In the totalitarian society created in “1984” by George Orwell, the only factor one can
own is their rebellion. Of course the choice is available to defy Big Brother, but the
result is inevitable. You can live as a lie, or die as the truth – which will vanish just as the
one who revealed it. Orwell presents this “heroic” figure as just the opposite. Physically
and mentally, Winston is the exact opposite of the generic image of a hero. Winston
appears to be a lanky, skinny middle-aged man. Winston is a quiet, intelligent, pensive
man who in the end is the cause of his own demise. The interaction with certain
characters, the decisions he made, and didn’t make, all added to his strong, yet
vulnerable personality, which in the end caused this “failure.”
Elements that contributed to Winton’s downfall were his own intelligence and
reflectiveness. Winston naturally always questioned what reality really was as his work
for the Ministry of Truth is one of the most risky jobs; he knows everything. With
knowing the past, he creates the truth from scratch. Due to his curiosity, he constantly
questions his work, Big Brother, himself etc. The moment he wrote “DOWN WITH BIG
BROTHER” in his diary, he knew he would not live. His sense of paranoia about the Party
also is underlying; that the Party inevitably will catch him. With that, Winston knew that
those are all “thought crimes” and that no matter what, the Thought Police would come
after him.
Secondly, as mentioned above, his sense of fatalism coaxed him into taking unnecessary
risks. That carelessness ultimately led him to trust and confide in people without really
questioning it, as there was no reason to anymore. For example, trusting O’Brien and
renting the room above Mr. Charrington’s shop are decisions that the rational Winston
would not go through with. With him thinking he has nothing to lose, he ended up
losing it all. His affair with Julia was the epitome of rebellion. The Party disallows
personal satisfactions, or feelings for that matter. By secretly seeing Julia, his mindset
significantly changed. He became more in touch with himself and true happiness and
care was discovered. Inevitably, Julia and Winston were caught by the people they
trusted the most, and that risk with her becomes meaningless as Room 101 is
introduced.
Lastly, Winston’s true downfall didn’t lie in the fact that he was caught by the Party, it was the moment he said, “I love Big Brother.” It was the moment he told O’Brien in
Room 101 that he rather have him torture Julia instead of him. As Julia explained to
Winston, “…perhaps you might pretend, afterwards, that it was only a trick and that you just said it to make them stop and didn’t really mean it. But that isn’t true. At the time when it happens you do mean it. You think there’s no other way of saving yourself and you’re quite ready to save yourself that way. You want it to happen to the other person.
You don’t give a damn what they suffer. All you care about is yourself. (page 292).”

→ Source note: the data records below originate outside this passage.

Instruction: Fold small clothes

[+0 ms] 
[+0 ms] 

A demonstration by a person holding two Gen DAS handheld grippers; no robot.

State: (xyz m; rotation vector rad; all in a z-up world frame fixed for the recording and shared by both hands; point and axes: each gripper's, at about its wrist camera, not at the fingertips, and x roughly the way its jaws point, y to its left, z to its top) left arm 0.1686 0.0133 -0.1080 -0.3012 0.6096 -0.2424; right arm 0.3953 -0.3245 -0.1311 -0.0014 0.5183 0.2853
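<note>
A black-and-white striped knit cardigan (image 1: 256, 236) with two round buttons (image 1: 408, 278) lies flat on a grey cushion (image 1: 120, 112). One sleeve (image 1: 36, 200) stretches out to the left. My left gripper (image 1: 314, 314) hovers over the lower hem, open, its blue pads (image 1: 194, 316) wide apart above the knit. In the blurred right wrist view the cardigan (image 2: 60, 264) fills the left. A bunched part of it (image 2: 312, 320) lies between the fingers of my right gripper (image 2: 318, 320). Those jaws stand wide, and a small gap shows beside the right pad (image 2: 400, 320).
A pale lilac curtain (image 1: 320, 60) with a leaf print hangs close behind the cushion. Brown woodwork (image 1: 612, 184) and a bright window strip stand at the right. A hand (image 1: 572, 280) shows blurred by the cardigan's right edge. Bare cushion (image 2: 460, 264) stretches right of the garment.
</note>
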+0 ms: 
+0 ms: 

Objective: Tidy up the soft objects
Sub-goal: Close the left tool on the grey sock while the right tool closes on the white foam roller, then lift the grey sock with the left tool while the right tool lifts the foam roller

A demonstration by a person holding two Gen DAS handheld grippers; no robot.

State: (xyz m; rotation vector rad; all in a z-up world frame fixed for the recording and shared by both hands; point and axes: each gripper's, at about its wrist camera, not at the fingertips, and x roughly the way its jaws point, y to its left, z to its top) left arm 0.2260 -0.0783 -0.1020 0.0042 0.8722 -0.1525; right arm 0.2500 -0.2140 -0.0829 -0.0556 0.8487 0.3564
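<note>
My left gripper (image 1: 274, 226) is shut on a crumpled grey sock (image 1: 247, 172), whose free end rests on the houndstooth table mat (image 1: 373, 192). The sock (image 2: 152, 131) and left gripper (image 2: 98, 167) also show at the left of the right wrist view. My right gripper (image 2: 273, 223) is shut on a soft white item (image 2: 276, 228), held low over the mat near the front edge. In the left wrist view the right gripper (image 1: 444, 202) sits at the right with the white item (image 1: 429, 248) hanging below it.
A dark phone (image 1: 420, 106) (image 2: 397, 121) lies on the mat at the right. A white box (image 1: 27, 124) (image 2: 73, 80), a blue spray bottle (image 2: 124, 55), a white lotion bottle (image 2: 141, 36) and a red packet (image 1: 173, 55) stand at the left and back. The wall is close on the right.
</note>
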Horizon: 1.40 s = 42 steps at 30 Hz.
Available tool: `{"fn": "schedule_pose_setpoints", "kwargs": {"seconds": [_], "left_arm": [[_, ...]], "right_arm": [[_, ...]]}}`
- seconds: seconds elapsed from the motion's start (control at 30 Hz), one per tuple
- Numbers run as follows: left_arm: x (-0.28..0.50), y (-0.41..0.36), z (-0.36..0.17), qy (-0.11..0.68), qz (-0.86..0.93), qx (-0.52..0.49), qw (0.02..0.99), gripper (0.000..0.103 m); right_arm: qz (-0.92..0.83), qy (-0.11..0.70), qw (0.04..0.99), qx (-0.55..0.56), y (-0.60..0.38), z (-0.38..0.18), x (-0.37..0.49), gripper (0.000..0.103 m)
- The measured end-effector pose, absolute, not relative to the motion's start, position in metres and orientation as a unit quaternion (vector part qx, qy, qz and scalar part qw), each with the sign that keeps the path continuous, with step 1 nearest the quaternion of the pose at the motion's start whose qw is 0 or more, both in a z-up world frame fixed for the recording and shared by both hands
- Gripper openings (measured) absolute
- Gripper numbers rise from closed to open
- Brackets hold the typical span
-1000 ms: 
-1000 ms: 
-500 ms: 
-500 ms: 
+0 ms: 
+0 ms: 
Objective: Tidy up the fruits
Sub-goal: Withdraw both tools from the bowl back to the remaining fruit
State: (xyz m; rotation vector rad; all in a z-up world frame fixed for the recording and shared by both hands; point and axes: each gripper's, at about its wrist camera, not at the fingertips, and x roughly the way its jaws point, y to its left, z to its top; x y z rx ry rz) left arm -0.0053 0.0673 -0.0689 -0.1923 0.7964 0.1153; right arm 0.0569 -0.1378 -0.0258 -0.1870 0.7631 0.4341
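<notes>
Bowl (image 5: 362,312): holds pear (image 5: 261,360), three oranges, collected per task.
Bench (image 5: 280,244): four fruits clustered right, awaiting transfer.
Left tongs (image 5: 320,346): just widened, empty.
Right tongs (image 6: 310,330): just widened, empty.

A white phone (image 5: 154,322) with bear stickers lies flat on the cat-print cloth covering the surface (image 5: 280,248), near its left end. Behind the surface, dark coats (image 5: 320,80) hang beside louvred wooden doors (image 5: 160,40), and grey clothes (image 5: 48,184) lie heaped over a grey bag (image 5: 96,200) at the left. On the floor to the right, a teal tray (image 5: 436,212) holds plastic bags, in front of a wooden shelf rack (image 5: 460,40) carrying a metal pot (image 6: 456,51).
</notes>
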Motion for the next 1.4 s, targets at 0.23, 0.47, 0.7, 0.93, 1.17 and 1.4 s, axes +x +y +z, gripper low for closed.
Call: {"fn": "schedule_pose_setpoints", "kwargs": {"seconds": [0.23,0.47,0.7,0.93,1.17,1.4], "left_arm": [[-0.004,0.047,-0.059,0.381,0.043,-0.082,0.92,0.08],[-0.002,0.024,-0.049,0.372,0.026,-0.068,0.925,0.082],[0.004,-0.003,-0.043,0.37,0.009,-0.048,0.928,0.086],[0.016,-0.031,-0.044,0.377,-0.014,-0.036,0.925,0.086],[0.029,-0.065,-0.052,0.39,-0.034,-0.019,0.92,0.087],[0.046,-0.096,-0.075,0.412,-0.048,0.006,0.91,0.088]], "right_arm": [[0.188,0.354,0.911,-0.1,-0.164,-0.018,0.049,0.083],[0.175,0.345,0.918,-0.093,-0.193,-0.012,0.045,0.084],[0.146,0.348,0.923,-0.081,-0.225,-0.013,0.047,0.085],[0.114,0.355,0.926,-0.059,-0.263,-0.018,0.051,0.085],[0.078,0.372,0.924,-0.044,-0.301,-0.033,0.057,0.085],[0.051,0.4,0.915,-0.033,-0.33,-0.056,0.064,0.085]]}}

Those moments showed the truth of how successful fear can be. By the end, Winston’s rebellion is shown as playing into O’Brien’s ways of physical and psychological torture, transforming Winston into a loyal subject of Big Brother. For both Winston and Julia, torture is able to burn through the deepest bonds of loyalty.
The definition of failure in this society can be seen as ‘disobeying’. The failure Winston
displays – the more significant one – is obeying. All the risks he took, all the true
happiness he did feel, meant nothing. The fact that he did know the reality of the
indoctrination, and how he commonly expressed his hate for Big Brother, vanished. In
the end, when the all he had left was the truth to himself, he gave up, and gave in; he
obeyed. The thought that Winston previously valued was, “to die hating them [the
Party], that was freedom.” The moment he defied that motto, and himself, that was the
point where the hero turned into the one that needed to me saved.